Keeping motivated is easy – it’s all about your dream.
If you have a target, that’s all the motivation you need. You use that in training and practice as well as when you step on the course. I don’t read any motivational books or anything like that, but when I do read I prefer biographies to get a sense of something real about another person; I think you can learn from that. For me, though, if you have a dream, that can be all the inspiration you need.
Even when I’m not playing I’ve always got my goal in mind, but I can still relax sometimes! When I have a week off, I like to get involved with other outdoor sports. I love cycling, kayaking or skiing in the winter. When I go kayaking in the sea, you’re on your own and it clears your head. As a golfer, I think it’s important to get out of your day-to-day routine and rest your mind.
Jose María Olazábal is someone I speak to every now and then
. Right now, he’s playing a lot in the United States, so I don’t see him often.
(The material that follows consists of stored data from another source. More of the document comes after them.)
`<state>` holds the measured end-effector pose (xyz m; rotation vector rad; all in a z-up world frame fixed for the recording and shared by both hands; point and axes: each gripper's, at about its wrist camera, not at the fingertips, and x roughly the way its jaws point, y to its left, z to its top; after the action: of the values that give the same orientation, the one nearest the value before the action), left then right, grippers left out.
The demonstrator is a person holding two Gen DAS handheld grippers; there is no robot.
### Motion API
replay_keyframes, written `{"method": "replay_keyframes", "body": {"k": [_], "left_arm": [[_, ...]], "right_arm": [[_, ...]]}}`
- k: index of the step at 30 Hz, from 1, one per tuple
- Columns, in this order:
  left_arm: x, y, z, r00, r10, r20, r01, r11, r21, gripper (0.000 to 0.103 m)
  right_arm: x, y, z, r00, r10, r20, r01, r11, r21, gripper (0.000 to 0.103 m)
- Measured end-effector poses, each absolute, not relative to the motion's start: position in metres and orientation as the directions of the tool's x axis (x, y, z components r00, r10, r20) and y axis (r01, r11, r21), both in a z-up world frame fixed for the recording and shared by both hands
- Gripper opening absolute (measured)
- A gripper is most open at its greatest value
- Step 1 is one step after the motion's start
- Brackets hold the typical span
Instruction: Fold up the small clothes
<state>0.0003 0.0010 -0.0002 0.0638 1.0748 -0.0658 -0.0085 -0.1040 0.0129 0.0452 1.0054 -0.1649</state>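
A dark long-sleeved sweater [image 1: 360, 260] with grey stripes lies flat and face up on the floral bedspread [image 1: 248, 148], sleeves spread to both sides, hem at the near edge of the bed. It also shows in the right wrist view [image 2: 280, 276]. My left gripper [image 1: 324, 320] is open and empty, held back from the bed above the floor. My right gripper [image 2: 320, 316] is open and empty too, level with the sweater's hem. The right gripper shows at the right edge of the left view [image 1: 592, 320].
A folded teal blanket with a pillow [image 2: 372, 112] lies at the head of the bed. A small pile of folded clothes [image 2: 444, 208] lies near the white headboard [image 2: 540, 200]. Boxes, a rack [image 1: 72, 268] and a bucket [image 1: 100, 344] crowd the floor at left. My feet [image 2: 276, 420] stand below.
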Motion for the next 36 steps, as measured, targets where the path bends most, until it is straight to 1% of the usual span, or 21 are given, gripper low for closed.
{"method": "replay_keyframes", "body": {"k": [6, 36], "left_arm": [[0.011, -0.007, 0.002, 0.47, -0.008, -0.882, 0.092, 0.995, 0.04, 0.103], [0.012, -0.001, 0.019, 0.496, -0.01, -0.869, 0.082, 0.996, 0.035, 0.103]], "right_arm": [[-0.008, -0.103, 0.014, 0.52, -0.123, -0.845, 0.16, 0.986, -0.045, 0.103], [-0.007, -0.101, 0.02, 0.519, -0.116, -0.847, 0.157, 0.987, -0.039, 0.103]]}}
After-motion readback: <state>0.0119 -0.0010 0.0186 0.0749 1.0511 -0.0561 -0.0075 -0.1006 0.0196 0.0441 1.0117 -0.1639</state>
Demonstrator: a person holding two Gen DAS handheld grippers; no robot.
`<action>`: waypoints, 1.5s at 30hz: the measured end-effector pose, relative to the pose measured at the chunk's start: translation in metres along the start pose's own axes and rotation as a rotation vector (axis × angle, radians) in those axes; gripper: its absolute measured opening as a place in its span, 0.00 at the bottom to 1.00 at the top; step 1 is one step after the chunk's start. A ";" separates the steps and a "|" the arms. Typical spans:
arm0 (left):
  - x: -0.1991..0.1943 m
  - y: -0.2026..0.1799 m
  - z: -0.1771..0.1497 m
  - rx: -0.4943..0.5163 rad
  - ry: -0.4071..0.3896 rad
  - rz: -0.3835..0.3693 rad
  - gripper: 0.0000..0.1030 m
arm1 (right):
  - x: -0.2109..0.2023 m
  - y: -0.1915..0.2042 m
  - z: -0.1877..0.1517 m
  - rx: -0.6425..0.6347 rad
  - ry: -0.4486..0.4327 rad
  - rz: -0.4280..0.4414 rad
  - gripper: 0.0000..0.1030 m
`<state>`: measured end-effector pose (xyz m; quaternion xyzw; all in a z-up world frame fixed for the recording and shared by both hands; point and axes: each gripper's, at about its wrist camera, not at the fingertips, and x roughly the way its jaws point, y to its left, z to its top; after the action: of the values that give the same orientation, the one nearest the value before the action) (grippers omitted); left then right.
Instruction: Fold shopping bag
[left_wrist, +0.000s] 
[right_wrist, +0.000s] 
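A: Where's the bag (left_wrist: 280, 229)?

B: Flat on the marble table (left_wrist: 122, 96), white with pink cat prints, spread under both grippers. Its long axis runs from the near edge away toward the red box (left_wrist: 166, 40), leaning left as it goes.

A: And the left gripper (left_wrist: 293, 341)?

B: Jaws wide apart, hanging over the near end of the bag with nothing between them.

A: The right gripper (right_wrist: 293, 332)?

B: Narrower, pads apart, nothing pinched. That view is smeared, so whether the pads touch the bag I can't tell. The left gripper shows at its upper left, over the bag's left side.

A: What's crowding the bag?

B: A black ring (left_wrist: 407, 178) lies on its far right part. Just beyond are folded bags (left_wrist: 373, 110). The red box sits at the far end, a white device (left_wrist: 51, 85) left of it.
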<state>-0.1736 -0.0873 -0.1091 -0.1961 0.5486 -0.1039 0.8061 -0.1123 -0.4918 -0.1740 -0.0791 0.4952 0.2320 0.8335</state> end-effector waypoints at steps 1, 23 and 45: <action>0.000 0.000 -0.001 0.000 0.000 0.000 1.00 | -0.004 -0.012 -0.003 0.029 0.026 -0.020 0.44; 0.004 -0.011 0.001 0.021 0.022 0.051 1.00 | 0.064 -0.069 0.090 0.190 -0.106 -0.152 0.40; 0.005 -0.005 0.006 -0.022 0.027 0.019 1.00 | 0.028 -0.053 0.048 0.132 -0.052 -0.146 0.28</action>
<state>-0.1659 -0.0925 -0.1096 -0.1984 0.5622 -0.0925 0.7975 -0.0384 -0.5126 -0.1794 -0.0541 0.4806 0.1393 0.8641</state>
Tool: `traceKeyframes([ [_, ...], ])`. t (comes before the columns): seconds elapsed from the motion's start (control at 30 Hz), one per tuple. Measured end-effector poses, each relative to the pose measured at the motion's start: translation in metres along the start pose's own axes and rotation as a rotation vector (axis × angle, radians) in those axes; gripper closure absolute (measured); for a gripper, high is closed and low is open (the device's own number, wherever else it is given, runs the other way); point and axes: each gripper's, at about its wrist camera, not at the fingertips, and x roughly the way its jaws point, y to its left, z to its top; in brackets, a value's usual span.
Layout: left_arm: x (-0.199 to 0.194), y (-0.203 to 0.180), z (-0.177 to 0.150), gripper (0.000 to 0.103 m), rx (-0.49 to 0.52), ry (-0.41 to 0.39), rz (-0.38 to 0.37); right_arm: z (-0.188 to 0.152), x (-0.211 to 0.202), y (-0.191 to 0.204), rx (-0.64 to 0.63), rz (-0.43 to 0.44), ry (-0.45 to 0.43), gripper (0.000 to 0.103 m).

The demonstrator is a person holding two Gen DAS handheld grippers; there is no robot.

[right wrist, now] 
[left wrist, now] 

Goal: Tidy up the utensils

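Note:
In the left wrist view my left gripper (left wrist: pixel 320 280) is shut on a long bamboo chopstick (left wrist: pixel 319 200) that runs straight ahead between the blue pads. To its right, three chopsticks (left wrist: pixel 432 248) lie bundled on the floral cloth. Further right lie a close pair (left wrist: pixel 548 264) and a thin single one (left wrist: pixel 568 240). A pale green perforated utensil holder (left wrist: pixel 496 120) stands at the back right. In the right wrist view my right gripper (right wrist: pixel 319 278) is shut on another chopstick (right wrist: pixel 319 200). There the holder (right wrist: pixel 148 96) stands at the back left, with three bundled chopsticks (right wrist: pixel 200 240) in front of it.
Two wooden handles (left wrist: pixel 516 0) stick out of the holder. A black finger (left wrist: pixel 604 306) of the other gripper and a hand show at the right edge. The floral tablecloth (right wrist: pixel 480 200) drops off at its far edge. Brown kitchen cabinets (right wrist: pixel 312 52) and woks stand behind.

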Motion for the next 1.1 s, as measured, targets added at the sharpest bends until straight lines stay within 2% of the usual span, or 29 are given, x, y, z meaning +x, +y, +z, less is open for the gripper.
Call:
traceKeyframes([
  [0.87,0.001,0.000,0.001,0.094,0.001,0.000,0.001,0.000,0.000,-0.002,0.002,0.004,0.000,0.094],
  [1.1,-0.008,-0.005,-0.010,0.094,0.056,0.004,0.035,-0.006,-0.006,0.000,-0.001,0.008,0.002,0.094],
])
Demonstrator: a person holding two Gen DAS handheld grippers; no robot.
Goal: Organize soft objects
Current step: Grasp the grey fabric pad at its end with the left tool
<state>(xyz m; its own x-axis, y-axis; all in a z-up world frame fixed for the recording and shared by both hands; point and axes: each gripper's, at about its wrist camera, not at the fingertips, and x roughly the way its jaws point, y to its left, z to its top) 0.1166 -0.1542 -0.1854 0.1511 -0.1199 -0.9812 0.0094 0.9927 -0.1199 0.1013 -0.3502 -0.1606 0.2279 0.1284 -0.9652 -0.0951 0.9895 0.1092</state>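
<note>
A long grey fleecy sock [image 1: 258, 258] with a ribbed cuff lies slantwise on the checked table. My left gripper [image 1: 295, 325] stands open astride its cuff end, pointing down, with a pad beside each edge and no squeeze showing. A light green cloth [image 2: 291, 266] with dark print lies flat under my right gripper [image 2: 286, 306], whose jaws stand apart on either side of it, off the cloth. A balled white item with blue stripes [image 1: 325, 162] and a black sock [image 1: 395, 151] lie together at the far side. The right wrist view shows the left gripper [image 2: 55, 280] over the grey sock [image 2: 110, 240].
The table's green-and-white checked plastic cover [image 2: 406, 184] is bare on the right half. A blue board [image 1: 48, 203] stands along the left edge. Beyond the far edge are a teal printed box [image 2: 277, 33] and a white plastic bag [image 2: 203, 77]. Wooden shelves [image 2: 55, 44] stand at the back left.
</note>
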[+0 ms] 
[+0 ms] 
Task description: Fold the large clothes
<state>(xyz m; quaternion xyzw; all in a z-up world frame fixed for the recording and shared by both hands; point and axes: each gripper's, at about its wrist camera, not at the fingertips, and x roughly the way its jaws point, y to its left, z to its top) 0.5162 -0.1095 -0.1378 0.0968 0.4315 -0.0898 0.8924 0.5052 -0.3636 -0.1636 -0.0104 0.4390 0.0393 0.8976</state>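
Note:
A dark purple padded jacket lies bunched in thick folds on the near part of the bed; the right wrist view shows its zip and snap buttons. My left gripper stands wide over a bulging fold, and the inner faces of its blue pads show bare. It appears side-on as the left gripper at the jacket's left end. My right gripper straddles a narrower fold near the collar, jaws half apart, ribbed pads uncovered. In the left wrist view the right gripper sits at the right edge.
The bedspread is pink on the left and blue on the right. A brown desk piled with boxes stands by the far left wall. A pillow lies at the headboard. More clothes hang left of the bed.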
I saw him at a couple of tournaments over here in Europe at the BMW International Open and the Open de France recently, and I played with him a couple of times last winter when we were both at home. I’m just focussed on my thing and he’s focussed on his, but I know I can always ask him something anytime if I have a question.
It’s been six years since I started on the tour, so there has been a change in me.
Part of it is because I was only 19 and now I’m 25, so there have been a lot of changes naturally in that time. I still have the same dreams and motivations, but I just feel I know the world I’m in a lot better. I understand how tournaments work now, as well as what’s important and what’s not. When I first came on tour I’d spend a lot of time on the course before an event, but now I spend less time and once I finish practising I go away and take my mind off it. These are things you learn with experience.